CMS Watch and Rockley Group to Publish “Content Component Management” CMS Report

I was delighted to read today that CMS Watch and The Rockley Group Inc. announced they’ve established a strategic alliance to create a new CMS Watch report evaluating Content Component Management technology, to help enterprises sort through the complexities of choosing the right tool for managing discrete components of content in a multi-channel world.

Technical communicators tend to think of structured authoring and XML content management as the centre of all content management, whereas the content management world has seen this as such as peripheral area of the industry that they haven’t even given it a proper, industry-wide acronym that potential customers can use to search for like vendors. You want a content management system to run your web site? You search for Web CMS or WCMS. You want to manage images? You search for DAM, or digital asset management. If you want a content management system that has all the functions and features to handle the publishing of technical documentation, good luck. You have to do your sleuthing through keyword searches and querying listservs, and getting feedback such as, “I wrote a script and used a query and some duct tape and an Excel spreadsheet, and who needs one of them there new-fangled content management system things anyhow? Don’t waste yer money!” Or going to your IT department who will gleefully tell you that they have a license for Sharepoint and spend the next five years making you go bald while they try to get it to do things it was never meant to do.

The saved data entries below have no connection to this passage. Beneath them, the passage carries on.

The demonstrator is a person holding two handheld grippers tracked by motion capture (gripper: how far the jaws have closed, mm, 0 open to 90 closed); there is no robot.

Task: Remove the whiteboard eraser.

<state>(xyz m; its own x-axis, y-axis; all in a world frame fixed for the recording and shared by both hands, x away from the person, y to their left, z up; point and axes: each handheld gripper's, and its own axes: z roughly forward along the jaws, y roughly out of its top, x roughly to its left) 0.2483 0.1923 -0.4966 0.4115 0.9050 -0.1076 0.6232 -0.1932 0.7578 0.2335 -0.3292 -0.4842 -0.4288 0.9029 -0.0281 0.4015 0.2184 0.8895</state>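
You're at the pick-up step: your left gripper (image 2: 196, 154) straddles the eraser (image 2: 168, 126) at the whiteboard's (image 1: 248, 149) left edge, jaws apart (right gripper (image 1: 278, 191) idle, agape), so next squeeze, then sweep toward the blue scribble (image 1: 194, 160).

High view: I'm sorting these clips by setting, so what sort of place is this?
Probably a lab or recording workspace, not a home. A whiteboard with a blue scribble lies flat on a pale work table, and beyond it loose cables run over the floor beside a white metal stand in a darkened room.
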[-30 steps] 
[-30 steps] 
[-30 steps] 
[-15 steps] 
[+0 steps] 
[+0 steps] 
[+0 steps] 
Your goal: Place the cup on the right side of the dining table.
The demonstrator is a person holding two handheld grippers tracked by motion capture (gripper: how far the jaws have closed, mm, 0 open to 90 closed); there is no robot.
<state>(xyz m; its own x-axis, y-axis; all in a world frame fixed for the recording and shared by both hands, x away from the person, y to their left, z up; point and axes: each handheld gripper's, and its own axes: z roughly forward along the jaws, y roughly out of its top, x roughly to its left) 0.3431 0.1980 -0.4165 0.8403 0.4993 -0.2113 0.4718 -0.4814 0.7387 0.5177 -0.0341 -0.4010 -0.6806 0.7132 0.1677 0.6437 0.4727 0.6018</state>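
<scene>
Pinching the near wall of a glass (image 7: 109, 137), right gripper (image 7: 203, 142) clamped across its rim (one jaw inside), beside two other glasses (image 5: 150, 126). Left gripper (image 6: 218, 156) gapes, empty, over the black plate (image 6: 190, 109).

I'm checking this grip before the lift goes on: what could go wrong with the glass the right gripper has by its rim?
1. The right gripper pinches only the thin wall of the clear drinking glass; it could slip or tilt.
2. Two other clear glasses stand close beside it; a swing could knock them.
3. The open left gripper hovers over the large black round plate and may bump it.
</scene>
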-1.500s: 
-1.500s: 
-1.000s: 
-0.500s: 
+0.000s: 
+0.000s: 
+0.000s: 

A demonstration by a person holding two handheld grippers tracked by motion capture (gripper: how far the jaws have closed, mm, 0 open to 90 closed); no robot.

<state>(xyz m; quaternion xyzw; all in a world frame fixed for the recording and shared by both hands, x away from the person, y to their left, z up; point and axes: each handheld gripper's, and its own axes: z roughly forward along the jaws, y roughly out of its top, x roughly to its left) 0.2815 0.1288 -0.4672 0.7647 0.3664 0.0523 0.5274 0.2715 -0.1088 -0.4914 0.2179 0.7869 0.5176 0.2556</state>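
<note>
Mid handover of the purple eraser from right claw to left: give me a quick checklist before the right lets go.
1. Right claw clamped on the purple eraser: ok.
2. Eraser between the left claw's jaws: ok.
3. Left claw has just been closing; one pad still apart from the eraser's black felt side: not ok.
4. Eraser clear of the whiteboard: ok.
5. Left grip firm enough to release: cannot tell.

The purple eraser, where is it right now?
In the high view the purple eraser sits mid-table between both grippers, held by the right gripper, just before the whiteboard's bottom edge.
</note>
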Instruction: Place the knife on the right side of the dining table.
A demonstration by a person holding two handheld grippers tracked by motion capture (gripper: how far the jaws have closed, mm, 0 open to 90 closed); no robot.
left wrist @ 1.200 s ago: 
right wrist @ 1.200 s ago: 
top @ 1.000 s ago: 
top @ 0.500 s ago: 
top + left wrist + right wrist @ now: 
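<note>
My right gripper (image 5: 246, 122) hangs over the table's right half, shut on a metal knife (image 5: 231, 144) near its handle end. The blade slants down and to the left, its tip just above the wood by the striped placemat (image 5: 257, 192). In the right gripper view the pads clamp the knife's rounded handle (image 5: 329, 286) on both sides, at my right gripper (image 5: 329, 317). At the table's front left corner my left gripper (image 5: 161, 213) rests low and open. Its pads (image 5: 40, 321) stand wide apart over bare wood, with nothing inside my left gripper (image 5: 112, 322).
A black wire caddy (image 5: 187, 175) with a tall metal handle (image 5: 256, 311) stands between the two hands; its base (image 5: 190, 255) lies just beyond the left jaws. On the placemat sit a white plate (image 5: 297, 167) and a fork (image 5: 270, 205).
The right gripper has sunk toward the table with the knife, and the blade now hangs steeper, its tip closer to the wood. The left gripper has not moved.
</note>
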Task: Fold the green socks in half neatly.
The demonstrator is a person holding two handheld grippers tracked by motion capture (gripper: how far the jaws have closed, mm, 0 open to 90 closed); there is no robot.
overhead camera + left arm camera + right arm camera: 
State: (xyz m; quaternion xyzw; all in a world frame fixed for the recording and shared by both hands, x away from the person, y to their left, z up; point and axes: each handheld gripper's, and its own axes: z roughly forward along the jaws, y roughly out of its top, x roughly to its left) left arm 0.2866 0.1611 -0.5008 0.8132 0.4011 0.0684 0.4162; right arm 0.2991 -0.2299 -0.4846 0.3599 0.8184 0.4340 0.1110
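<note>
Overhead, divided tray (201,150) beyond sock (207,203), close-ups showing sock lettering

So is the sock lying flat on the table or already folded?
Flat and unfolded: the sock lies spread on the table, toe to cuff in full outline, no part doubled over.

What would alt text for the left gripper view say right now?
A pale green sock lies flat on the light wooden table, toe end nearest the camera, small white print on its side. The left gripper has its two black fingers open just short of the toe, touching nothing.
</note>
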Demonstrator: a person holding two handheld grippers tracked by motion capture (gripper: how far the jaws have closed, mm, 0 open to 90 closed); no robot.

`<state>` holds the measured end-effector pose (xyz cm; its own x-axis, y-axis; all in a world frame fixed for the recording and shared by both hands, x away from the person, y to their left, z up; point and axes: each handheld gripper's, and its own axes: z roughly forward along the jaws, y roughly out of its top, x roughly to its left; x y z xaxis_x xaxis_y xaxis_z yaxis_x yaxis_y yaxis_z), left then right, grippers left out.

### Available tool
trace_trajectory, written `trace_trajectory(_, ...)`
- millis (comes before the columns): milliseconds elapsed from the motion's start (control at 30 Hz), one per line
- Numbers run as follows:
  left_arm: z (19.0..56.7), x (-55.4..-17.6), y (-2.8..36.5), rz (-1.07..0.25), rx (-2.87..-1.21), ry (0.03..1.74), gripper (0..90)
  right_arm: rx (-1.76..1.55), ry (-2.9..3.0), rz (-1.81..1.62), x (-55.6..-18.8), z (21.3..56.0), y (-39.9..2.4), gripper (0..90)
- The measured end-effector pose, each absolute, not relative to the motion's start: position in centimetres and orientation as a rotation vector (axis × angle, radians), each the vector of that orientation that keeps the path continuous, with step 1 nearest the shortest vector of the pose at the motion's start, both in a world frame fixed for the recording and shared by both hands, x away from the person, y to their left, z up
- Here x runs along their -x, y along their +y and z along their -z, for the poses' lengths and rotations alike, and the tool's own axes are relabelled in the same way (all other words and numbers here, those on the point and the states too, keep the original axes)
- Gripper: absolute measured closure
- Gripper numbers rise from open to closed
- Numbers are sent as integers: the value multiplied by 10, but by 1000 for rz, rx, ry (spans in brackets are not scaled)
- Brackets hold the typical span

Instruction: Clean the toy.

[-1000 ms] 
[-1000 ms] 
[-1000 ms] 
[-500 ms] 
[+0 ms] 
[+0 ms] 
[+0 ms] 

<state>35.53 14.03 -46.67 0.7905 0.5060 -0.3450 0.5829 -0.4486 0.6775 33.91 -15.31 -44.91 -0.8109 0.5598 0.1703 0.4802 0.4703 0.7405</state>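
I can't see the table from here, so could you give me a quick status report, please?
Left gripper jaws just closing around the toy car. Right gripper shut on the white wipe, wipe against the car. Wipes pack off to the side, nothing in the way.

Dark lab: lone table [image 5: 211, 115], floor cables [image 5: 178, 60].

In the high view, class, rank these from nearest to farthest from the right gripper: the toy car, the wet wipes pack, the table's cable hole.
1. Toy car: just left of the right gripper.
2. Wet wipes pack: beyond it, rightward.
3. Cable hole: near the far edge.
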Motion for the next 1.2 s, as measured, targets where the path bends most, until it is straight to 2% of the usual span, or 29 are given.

Now there’s hope! CMS Watch is an independent body that creates reports detailing the various vendors in a particular space – in this case, the “tools for managing discrete components of content in a multi-channel world” – so that potential customers can know who the vendors are, what the strengths and weaknesses are of each vendor, and compare notes in one central place. And I can’t think of a more qualified or fair-minded organization than The Rockley Group to create the report. What I hope this means is that the industry is paying more attention to the technical communication space. And that, in turn, this means that organizations are starting to treat technical content as valuable corporate assets instead of cost-draining liabilities, as they have to date. Perhaps once they see how they can manipulate, re-use, and re-purpose the content in ways that support other departments and customers, organizations will get a much-needed attitude adjustment. Meanwhile, I think we’ll all be awaiting the Content Component Management report with some anticipation.